Hi @Mike London UK
Looks like you’ve gone through 2 months of pain already. Unfortunately due to the mismatched block size between source and destination copy, the entire application size worth of data at source (at 128KB) will need to be read in order to process the destination (at 512KB). This means that DASH copy is essentially not running optimally at all.
There is unfortunately no way to fix this except start again from scratch but with a matched 128KB destination DDB using the S3 StorageGrid (I assume?)
With matched 128KB block size, you will start seeing DASH copy benefits where signatures read at source will actually exist on destination, thus negating the need to actually read any data blocks if that signature already exists on destination.
Right now with the mismatch, no signature will ever match destination copy, resulting in source MA needing to read 4 blocks to generate a new 512kb signature before being able to check that with the destination DDB.
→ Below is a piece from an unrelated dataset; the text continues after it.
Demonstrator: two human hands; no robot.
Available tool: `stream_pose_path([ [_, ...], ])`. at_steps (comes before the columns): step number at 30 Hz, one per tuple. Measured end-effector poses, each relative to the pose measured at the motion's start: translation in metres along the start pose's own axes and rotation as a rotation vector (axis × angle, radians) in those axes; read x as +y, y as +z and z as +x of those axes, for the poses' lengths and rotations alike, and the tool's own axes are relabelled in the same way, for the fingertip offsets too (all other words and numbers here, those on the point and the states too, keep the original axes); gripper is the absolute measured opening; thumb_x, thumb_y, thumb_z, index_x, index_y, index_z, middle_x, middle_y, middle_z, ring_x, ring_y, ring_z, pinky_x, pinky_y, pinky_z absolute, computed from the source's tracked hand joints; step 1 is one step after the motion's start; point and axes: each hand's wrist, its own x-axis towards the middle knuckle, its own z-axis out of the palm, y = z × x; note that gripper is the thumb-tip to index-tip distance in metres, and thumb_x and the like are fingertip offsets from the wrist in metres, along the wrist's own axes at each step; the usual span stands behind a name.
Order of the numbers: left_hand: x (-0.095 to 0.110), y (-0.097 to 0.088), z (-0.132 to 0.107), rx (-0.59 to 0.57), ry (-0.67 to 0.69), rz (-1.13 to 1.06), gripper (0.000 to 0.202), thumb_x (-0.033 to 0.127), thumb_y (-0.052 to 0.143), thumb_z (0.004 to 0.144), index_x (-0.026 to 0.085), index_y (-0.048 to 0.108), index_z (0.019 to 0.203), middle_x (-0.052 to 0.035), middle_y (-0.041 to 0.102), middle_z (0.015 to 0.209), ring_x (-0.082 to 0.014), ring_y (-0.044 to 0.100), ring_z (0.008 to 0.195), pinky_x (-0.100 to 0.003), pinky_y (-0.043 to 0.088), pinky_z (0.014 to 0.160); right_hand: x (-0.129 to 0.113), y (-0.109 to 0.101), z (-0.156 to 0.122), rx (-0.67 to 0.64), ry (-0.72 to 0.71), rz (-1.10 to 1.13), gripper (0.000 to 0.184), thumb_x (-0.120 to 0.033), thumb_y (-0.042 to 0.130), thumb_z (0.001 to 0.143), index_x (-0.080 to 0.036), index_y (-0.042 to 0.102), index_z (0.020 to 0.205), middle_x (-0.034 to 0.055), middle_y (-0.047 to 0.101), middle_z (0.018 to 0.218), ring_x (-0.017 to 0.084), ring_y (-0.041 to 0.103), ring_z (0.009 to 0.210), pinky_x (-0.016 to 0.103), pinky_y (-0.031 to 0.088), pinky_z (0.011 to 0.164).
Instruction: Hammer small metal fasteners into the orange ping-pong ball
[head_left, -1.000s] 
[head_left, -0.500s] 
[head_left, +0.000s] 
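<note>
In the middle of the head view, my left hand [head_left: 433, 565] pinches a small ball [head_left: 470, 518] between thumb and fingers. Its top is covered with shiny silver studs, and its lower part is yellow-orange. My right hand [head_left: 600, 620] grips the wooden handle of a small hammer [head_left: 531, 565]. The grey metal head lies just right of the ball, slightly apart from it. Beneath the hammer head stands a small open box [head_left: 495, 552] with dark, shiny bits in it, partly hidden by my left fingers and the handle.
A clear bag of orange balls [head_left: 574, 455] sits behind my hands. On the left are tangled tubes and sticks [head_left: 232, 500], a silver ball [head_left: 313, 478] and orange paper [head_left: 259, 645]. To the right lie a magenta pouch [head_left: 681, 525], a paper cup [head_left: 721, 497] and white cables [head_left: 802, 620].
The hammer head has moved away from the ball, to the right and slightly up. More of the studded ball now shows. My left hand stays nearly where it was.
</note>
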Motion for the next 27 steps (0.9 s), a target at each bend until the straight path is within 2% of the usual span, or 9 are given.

512KB block size on destination will also mean lower overall dedupe saving, so even at the end of the copy, you may find that destination DDB uses significantly more disk space than source DDB for same application size.
Hope this answers your questions here.
Thank you
Thanks @Jordan we were prepared for the dedupe reduction on this final copy. It’s the reading that’s got me perplexed, in that one job with 20 readers split between to the two source MAs will get the disk array busy at ~>600MB/S and CV reporting 2TB/Hr (not great but reasonable given the dedupe block conversion overhead). Introducing another job with 20 streams split between the two MAs again seems to reduce the backend rate to~200MB/S and CV reporting <~100GB/Hr for both. Suspending the second job allows the first to ramp up to speeds attained before the second job started (resume and totla through drops again, suspend and first job ramps up).
It’s almost as if there is a single thread somewhere in the AUX copy process that is controlling the reads from the disk library. I know the array’s read cache may take a hit but not to this extent. Could it be that there is a common cache for all jobs and that this get filled by one job and others have to wait for empty slots/buffers in that cache? All the additional settings I’ve seen (some discussed in “Additional settings and uses , can they be common for all media agents”) seem to be around optimising the signature lookup process. I’m the market for read optimising attributes if any exist.
Hi @Mike London UK
The behaviour you report is actually not to do with Commvault, but rather disk contention. Commvault has coordinator threads for each Aux Copy job (they don’t talk to each other or have common cache etc).
Each job will just try to utilize the max number of streams possible. Each stream has multiple threads and each thread has a number of buffers in memory (default is 90). Each memory buffer is only a small amount of space (64KB usually).
So unless your MA is running out of RAM memory, there wouldn’t be any caching or stream limits from Commvault end.
Usually when you see the behaviour of running more streams resulting in less throughput is due to IOPS load on storage system. When storage can’t keep up with the requests, things start queueing in disk queue lengths. The longer the length, the longer the queue. This means that when you have too many streams going, it may result in many streams waiting and the disks constantly switching and trying to fulfill requests but the net output being worse than if you had less requests.
You can see this behaviour also when any third party disk performance tool like CrystalDiskMark etc. With queue depths up to a certain amount, disk performance get better but then if you keep pushing the queue depth higher and higher, disks will reach a threshold and essentially “fall off a cliff”.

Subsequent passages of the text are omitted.